6.1 Het bezwaar van de deken staat niet op zich zelf. Er is immers ook een klacht over verweerder ingediend, die in de eveneens vandaag genomen beslissing geheel gegrond is verklaard (zaaknummer 17-540/A/A).

6.2 Het gegrond verklaarde bezwaaronderdeel b) is inhoudelijk gelijk aan de vandaag door de raad in voornoemde klachtzaak met zaaknummer 17-540/A/A in alle onderdelen gegrond verklaarde klacht. Nu de raad in die zaak verweerder voor dezelfde feiten al een schorsing heeft opgelegd, zal de raad hiervoor in de onderhavige zaak niet opnieuw een maatregel opleggen.  

6.3 Dat verweerder niet heeft meegewerkt aan het dekenonderzoek naar deze klacht rekent de raad hem evenwel zeer zwaar aan. Daarnaast is verweerder al eerder tuchtrechtelijk veroordeeld, waarbij in drie afzonderlijke zaken een berisping is opgelegd. Het beeld dat hieruit oprijst, laat zien dat de gedragingen van verweerder geen incidenten betreffen maar passen in een structureel patroon van volstrekt onvoldoende besef van verantwoordelijkheid en zorgvuldigheid in de wijze waarop hij zijn kantoor organiseert en met betrekking tot de belangen van cliënten.

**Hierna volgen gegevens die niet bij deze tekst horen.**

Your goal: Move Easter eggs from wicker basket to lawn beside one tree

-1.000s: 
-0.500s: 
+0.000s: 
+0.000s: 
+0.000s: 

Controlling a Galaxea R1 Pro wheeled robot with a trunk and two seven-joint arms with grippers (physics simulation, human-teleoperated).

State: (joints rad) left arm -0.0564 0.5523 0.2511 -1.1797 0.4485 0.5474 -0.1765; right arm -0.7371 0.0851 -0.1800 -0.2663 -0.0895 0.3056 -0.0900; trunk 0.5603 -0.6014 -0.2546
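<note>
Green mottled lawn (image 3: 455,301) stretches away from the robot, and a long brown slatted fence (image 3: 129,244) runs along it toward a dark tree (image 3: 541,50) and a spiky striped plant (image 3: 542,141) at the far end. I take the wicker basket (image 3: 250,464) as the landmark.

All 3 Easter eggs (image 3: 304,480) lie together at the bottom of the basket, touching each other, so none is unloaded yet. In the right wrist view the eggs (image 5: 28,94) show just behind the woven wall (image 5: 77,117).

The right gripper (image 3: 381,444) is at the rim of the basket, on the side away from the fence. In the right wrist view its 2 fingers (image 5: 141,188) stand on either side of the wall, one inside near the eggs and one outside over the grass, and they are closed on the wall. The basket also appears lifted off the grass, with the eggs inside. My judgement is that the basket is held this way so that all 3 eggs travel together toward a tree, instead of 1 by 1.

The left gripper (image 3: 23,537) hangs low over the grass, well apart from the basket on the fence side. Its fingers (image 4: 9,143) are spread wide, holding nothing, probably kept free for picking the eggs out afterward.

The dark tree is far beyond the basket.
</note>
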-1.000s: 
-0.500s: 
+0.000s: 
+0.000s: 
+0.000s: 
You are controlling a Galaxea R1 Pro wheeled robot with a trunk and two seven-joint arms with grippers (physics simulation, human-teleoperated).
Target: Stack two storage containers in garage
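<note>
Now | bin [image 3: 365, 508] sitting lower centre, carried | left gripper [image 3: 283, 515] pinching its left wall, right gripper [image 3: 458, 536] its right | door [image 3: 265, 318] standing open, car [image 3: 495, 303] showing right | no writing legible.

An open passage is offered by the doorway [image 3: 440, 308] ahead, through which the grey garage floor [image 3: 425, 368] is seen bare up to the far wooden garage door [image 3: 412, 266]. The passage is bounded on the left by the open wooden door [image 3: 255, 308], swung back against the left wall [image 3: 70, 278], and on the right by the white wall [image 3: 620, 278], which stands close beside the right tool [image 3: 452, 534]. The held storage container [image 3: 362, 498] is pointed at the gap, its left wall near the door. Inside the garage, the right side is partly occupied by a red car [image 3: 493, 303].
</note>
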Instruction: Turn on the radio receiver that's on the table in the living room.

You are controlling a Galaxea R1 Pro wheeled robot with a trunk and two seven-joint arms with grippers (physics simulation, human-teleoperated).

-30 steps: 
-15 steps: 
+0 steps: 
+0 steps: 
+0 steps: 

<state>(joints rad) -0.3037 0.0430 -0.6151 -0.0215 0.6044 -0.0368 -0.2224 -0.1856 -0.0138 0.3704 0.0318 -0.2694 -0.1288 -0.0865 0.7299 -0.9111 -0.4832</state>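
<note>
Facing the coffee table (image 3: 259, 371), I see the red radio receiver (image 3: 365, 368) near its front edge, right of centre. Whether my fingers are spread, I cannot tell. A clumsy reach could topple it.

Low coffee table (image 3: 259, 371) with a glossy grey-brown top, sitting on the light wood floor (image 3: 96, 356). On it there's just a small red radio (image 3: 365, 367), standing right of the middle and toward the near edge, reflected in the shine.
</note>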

Dat patroon schept tevens een beeld van een advocaat die zich niet bewust is van de verplichtingen die passen bij de kernwaarden van de advocatuur. Doordat hij de kernwaarden wezenlijk veronachtzaamt tast hij het aanzien van de advocatuur aan.

6.4 Verweerder heeft geen inzicht getoond in het laakbare van zijn handelwijze. Evenmin geeft zijn gedrag aanleiding om verbetering in de toekomst te verwachten, integendeel. Het feit dat verweerder zijn plicht mee te werken aan het onderzoek door de deken heeft verzaakt en het feit dat hij zonder deugdelijke reden, althans zonder (tijdig) bericht, niet op de zitting van de raad van 5 september 2017 is verschenen, rechtvaardigt de vrees dat er geen verbetering zal optreden. De raad komt dan ook tot de conclusie dat het niet verantwoord is dat verweerder nog langer als advocaat de praktijk uitoefent.

7 GRIFFIERECHT EN KOSTENVEROORDELING

7.1 De raad ziet aanleiding om verweerder overeenkomstig artikel 48, zesde lid, Advocatenwet te veroordelen in de kosten die ten laste komen van de Nederlandse Orde van Advocaten in verband met de behandeling van de zaak. Deze proceskosten worden vastgesteld op EUR 1.000 en moeten binnen vier weken na het onherroepelijk worden van deze beslissing aan de Nederlandse Orde van Advocaten worden betaald. Dit bedrag kan worden betaald op rekeningnummer IBAN:NL85 INGB 0000 079000, BIC:INGBNL2A, t.n.v. Nederlandse Orde van Advocaten, Den Haag, onder vermelding van “kostenveroordeling” en het zaaknummer.

BESLISSING

De raad van discipline:

- verklaart het dekenbezwaar in beide onderdelen gegrond;

 -  legt aan verweerder op de maatregel van schrapping van het tableau, ingaande op de tweede dag na het onherroepelijk worden van deze beslissing;

-  veroordeelt verweerder tot betaling van de proceskosten van EUR 1.000 aan de Nederlandse Orde van Advocaten.

Aldus beslist door mr. C.L.J.M. de Waal, voorzitter, mrs. A. de Groot, M. Middeldorp, S. Wieberdink en C. Wiggers, leden, bijgestaan door mr. P.J. Verdam als griffier en in het openbaar uitgesproken op 21 september 2017.

Griffier Voorzitter

mededelingen van de griffier ter informatie:

Deze beslissing is in afschrift op 21 september 2017 verzonden.